I assume you talk about IEEE 754[^] floating point numbers.
Such a number has
  • sign
  • mantissa
  • exponent (which is shifted by a bias)
  • some special values that indicate +/- infinity, not-a-number (NaN)
Leaving away the special cases, you must know
  1. how the sign, mantissa, and exponent are stored in bits[^]
  2. what normalizing[^] means
  3. how to multiply
    • r.Sign = a.Sign ^ b.Sign
    • r.Mantissa = a.Mantissa * b.Mantissa
    • r.Exponent = FLOAT_BIAS + (a.Exponent - FLOAT_BIAS) + (b.Exponent - FLOAT_BIAS)
    • r.Normalize()
This as such is not robust enough at the boundaries of the value range: before normalizing, you might already got an overflow or unterflow. But the principle is still right.

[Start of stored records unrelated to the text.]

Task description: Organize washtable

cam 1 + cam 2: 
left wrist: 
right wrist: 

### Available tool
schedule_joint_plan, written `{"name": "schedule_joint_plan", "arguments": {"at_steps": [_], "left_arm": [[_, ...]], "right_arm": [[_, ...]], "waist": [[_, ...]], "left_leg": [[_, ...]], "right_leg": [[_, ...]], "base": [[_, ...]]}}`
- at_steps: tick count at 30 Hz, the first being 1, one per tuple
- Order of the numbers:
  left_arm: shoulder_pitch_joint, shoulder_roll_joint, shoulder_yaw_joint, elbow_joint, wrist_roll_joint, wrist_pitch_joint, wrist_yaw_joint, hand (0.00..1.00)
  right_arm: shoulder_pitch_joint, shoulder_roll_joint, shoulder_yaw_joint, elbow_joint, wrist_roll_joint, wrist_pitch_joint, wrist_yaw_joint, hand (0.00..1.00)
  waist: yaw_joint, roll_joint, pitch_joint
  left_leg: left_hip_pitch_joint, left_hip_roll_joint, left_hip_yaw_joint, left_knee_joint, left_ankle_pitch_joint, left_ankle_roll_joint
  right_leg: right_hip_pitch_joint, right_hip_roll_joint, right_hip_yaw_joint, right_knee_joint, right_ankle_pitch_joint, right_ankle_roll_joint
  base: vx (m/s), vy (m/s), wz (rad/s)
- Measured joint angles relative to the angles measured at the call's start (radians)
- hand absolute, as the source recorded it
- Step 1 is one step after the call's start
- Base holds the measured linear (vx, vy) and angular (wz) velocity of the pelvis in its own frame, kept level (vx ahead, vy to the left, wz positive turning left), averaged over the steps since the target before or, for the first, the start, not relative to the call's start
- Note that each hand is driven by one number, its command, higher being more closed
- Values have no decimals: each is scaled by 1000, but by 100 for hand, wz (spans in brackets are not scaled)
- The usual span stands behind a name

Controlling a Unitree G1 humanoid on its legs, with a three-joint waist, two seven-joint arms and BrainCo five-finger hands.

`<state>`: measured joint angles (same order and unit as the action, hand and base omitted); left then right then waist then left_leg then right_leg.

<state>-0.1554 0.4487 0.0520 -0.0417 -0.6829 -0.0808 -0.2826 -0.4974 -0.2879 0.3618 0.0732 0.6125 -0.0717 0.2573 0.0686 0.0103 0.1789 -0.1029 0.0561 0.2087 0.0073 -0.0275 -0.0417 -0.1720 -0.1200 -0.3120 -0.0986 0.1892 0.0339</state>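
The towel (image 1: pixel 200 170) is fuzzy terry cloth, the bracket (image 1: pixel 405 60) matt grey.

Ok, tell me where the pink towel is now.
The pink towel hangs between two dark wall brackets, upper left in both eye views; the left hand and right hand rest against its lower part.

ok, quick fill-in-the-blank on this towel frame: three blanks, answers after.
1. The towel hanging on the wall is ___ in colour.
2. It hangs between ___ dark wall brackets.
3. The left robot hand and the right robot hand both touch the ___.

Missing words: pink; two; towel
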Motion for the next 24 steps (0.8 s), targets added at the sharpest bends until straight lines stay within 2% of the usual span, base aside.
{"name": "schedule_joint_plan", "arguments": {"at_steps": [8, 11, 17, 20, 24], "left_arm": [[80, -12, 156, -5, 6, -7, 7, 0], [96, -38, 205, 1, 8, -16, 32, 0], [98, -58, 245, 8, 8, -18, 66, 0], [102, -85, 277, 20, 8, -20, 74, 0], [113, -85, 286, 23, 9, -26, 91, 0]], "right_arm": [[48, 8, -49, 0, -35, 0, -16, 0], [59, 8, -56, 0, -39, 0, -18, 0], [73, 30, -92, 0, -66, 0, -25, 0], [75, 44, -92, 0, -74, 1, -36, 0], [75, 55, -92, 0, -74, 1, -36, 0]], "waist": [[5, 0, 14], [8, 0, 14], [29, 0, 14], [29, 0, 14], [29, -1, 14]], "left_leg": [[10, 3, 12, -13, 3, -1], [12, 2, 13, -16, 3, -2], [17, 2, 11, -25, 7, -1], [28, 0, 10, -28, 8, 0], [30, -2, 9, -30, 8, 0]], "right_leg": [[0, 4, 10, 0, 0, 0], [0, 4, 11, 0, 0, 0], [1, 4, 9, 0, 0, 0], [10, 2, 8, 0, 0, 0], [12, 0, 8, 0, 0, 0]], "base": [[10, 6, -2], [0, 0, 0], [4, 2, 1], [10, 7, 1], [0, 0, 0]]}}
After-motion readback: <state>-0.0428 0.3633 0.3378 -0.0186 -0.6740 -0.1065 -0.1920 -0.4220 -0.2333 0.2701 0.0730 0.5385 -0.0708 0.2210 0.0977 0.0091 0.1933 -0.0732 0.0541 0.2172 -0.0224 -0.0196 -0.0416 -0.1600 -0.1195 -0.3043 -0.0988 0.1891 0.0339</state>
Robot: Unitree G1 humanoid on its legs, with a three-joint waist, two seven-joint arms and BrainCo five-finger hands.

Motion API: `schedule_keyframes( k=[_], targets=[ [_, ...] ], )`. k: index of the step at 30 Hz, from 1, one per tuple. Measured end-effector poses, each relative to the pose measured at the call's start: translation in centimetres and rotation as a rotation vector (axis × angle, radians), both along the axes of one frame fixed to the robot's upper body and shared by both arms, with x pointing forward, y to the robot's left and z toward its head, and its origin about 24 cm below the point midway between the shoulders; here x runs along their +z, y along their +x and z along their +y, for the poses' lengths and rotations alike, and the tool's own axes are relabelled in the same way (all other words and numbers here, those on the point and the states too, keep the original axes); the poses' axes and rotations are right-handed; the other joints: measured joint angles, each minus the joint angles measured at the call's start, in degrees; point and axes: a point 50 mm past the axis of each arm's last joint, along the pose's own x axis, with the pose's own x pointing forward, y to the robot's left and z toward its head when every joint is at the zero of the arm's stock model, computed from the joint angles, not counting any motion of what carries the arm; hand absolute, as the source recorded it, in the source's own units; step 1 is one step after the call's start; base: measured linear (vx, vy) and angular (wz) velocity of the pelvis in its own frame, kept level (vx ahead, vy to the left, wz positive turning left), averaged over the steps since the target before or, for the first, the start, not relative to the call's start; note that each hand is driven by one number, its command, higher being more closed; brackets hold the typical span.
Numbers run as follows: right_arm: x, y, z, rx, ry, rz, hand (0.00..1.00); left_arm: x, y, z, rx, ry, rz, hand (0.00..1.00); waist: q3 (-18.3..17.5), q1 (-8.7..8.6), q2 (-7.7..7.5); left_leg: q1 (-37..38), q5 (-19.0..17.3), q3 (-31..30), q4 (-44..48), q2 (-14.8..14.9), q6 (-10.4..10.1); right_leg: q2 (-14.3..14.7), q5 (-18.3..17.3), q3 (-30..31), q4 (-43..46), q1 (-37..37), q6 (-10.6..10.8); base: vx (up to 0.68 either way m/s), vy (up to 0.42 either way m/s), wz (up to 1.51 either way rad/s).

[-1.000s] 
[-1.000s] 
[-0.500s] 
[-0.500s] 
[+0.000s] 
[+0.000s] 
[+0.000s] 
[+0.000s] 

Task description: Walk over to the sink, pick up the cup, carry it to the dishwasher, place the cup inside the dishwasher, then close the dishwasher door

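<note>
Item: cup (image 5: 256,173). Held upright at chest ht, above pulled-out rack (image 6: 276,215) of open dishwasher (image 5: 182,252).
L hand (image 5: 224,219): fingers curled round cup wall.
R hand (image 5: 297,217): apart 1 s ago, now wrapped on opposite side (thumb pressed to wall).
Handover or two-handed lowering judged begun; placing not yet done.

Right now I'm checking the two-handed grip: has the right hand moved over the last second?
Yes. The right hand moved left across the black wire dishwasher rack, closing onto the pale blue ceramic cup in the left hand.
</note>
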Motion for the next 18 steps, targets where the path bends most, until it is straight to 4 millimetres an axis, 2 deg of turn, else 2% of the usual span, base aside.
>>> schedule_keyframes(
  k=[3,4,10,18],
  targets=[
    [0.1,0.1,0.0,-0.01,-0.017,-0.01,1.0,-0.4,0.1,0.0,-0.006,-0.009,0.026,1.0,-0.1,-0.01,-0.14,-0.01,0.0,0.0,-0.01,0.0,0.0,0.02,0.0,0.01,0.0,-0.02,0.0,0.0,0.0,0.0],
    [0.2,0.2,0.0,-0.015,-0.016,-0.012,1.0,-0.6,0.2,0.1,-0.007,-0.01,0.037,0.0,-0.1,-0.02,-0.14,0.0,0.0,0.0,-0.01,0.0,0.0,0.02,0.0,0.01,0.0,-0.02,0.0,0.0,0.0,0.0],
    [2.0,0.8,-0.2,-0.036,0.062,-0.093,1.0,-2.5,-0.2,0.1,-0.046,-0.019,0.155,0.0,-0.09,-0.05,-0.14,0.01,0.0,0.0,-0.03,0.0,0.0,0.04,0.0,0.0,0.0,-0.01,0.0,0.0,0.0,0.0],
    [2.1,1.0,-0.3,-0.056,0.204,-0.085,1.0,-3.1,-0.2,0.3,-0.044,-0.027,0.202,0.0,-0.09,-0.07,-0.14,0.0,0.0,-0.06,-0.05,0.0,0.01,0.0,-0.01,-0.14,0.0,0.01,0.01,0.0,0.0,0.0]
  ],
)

For technical purposes, use union and bitfields:
  • one aspect of the union is the unsigned integer
  • the other is the bitfields that denote the sign, mantissa, and exponent
e.g. for single presision[^] (float):
const int S_BITS = 1;
const int E_BITS = 8;
const int M_BITS = 23;
union Float
   unsigned long raw;
   struct {
       unsigned int mantissa : M_BITS;
       unsigned int exponent : E_BITS;
       unsigned int sign     : S_BITS;
   } bits;
This memory layout depends on the computer architecture on which you run your program. E.g. see MSDN: C++ bit fields[^]
Good luck!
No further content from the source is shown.